- _To do_: Reprint every entry, character for character.
--- Records for processing Enclosed Below ---
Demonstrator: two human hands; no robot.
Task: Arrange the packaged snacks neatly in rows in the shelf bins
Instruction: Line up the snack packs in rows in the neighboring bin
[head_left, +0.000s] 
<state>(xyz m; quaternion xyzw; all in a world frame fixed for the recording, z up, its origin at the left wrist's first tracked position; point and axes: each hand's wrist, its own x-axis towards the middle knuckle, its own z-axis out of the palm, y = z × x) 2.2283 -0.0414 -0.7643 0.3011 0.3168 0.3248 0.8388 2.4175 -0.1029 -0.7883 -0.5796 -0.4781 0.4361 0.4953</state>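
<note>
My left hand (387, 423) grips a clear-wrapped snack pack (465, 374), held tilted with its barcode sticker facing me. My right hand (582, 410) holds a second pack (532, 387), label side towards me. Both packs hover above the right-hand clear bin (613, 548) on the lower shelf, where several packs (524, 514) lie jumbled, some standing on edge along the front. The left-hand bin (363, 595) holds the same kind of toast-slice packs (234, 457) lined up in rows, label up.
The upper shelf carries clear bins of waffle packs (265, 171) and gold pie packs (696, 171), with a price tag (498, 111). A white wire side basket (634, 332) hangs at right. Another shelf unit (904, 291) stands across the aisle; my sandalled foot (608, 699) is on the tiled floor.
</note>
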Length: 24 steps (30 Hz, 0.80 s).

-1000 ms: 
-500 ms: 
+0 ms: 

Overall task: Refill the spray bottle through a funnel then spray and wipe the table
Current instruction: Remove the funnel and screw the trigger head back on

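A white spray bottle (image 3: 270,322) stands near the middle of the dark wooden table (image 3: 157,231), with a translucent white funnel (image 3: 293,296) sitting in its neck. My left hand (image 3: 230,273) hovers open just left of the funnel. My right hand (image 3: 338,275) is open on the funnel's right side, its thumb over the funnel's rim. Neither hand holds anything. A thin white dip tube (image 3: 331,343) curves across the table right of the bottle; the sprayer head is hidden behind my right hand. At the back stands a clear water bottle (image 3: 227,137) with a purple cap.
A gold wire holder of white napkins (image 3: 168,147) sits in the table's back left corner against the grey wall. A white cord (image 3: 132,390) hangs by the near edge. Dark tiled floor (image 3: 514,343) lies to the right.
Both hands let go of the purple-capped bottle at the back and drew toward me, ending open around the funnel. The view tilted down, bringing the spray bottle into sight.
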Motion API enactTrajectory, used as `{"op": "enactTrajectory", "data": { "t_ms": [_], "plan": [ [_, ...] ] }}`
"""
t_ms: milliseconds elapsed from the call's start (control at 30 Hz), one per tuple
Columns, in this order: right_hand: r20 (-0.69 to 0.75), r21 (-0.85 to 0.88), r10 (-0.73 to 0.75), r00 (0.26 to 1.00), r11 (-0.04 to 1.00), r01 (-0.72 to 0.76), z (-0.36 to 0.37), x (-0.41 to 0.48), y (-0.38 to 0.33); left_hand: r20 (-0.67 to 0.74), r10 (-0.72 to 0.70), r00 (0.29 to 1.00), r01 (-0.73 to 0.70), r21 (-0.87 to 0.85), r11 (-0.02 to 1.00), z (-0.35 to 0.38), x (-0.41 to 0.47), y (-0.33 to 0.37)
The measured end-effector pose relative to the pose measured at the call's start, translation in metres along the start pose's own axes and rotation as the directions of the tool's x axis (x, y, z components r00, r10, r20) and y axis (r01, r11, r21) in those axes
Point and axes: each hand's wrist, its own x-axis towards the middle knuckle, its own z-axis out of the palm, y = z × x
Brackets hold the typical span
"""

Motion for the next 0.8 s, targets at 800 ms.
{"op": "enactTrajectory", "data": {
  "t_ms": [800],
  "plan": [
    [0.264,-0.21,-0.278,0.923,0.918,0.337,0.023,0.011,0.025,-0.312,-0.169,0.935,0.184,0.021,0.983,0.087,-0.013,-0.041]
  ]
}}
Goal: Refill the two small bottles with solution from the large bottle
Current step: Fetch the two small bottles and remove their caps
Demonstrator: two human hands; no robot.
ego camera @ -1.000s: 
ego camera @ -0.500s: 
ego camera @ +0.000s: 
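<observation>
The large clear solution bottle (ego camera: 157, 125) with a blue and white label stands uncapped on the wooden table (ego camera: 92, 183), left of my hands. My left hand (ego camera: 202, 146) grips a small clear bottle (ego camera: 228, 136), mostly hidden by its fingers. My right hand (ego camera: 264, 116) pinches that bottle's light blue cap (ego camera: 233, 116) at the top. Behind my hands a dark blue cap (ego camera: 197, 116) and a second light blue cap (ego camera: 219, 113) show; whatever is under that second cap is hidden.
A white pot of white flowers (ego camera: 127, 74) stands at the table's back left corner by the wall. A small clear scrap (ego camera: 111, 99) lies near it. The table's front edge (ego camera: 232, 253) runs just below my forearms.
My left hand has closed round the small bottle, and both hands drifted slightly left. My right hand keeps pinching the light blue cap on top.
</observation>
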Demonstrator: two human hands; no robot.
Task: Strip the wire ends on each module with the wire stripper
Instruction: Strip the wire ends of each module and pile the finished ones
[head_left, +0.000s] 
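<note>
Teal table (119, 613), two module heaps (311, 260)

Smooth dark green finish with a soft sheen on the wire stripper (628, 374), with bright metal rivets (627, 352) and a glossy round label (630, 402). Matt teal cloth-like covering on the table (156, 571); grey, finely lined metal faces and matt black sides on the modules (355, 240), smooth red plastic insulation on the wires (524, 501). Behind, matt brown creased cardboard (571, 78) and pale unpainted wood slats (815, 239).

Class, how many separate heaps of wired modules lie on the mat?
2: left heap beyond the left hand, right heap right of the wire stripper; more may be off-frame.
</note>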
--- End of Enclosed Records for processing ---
- _Answer to this exercise_:
Demonstrator: two human hands; no robot.
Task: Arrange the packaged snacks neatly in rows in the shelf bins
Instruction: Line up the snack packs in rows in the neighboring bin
[head_left, +0.000s] 
<state>(xyz m; quaternion xyzw; all in a world frame fixed for the recording, z up, its origin at the left wrist's first tracked position; point and axes: each hand's wrist, its own x-axis towards the middle knuckle, its own z-axis out of the palm, y = z × x) 2.2283 -0.0414 -0.7643 0.3011 0.3168 0.3248 0.8388 2.4175 -0.1029 -0.7883 -0.5796 -0.4781 0.4361 0.4953</state>
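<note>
My left hand (387, 423) grips a clear-wrapped snack pack (465, 374), held tilted with its barcode sticker facing me. My right hand (582, 410) holds a second pack (532, 387), label side towards me. Both packs hover above the right-hand clear bin (613, 548) on the lower shelf, where several packs (524, 514) lie jumbled, some standing on edge along the front. The left-hand bin (363, 595) holds the same kind of toast-slice packs (234, 457) lined up in rows, label up.
The upper shelf carries clear bins of waffle packs (265, 171) and gold pie packs (696, 171), with a price tag (498, 111). A white wire side basket (634, 332) hangs at right. Another shelf unit (904, 291) stands across the aisle; my sandalled foot (608, 699) is on the tiled floor.
</note>
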Length: 24 steps (30 Hz, 0.80 s).

-1000 ms: 
-500 ms: 
+0 ms: 

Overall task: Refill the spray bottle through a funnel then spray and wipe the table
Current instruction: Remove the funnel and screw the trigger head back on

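A white spray bottle (image 3: 270,322) stands near the middle of the dark wooden table (image 3: 157,231), with a translucent white funnel (image 3: 293,296) sitting in its neck. My left hand (image 3: 230,273) hovers open just left of the funnel. My right hand (image 3: 338,275) is open on the funnel's right side, its thumb over the funnel's rim. Neither hand holds anything. A thin white dip tube (image 3: 331,343) curves across the table right of the bottle; the sprayer head is hidden behind my right hand. At the back stands a clear water bottle (image 3: 227,137) with a purple cap.
A gold wire holder of white napkins (image 3: 168,147) sits in the table's back left corner against the grey wall. A white cord (image 3: 132,390) hangs by the near edge. Dark tiled floor (image 3: 514,343) lies to the right.
Both hands let go of the purple-capped bottle at the back and drew toward me, ending open around the funnel. The view tilted down, bringing the spray bottle into sight.
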Motion API enactTrajectory, used as `{"op": "enactTrajectory", "data": { "t_ms": [_], "plan": [ [_, ...] ] }}`
"""
t_ms: milliseconds elapsed from the call's start (control at 30 Hz), one per tuple
Columns, in this order: right_hand: r20 (-0.69 to 0.75), r21 (-0.85 to 0.88), r10 (-0.73 to 0.75), r00 (0.26 to 1.00), r11 (-0.04 to 1.00), r01 (-0.72 to 0.76), z (-0.36 to 0.37), x (-0.41 to 0.48), y (-0.38 to 0.33); left_hand: r20 (-0.67 to 0.74), r10 (-0.72 to 0.70), r00 (0.29 to 1.00), r01 (-0.73 to 0.70), r21 (-0.87 to 0.85), r11 (-0.02 to 1.00), z (-0.35 to 0.38), x (-0.41 to 0.47), y (-0.33 to 0.37)
The measured end-effector pose relative to the pose measured at the call's start, translation in metres along the start pose's own axes and rotation as the directions of the tool's x axis (x, y, z components r00, r10, r20) and y axis (r01, r11, r21) in those axes
Point and axes: each hand's wrist, its own x-axis towards the middle knuckle, its own z-axis out of the palm, y = z × x
Brackets hold the typical span
"""

Motion for the next 0.8 s, targets at 800 ms.
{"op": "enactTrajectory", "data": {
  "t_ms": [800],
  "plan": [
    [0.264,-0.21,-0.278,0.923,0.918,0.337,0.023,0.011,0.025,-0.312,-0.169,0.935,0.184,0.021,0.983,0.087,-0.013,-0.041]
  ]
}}
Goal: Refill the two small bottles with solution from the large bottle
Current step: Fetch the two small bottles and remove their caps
Demonstrator: two human hands; no robot.
ego camera @ -1.000s: 
ego camera @ -0.500s: 
ego camera @ +0.000s: 
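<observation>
The large clear solution bottle (ego camera: 157, 125) with a blue and white label stands uncapped on the wooden table (ego camera: 92, 183), left of my hands. My left hand (ego camera: 202, 146) grips a small clear bottle (ego camera: 228, 136), mostly hidden by its fingers. My right hand (ego camera: 264, 116) pinches that bottle's light blue cap (ego camera: 233, 116) at the top. Behind my hands a dark blue cap (ego camera: 197, 116) and a second light blue cap (ego camera: 219, 113) show; whatever is under that second cap is hidden.
A white pot of white flowers (ego camera: 127, 74) stands at the table's back left corner by the wall. A small clear scrap (ego camera: 111, 99) lies near it. The table's front edge (ego camera: 232, 253) runs just below my forearms.
My left hand has closed round the small bottle, and both hands drifted slightly left. My right hand keeps pinching the light blue cap on top.
</observation>
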Demonstrator: two human hands; no robot.
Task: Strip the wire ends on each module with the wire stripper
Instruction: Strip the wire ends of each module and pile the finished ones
[head_left, +0.000s] 
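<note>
Teal table (119, 613), two module heaps (311, 260)

Smooth dark green finish with a soft sheen on the wire stripper (628, 374), with bright metal rivets (627, 352) and a glossy round label (630, 402). Matt teal cloth-like covering on the table (156, 571); grey, finely lined metal faces and matt black sides on the modules (355, 240), smooth red plastic insulation on the wires (524, 501). Behind, matt brown creased cardboard (571, 78) and pale unpainted wood slats (815, 239).

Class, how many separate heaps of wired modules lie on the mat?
2: left heap beyond the left hand, right heap right of the wire stripper; more may be off-frame.
</note>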

No further output is needed for this exercise.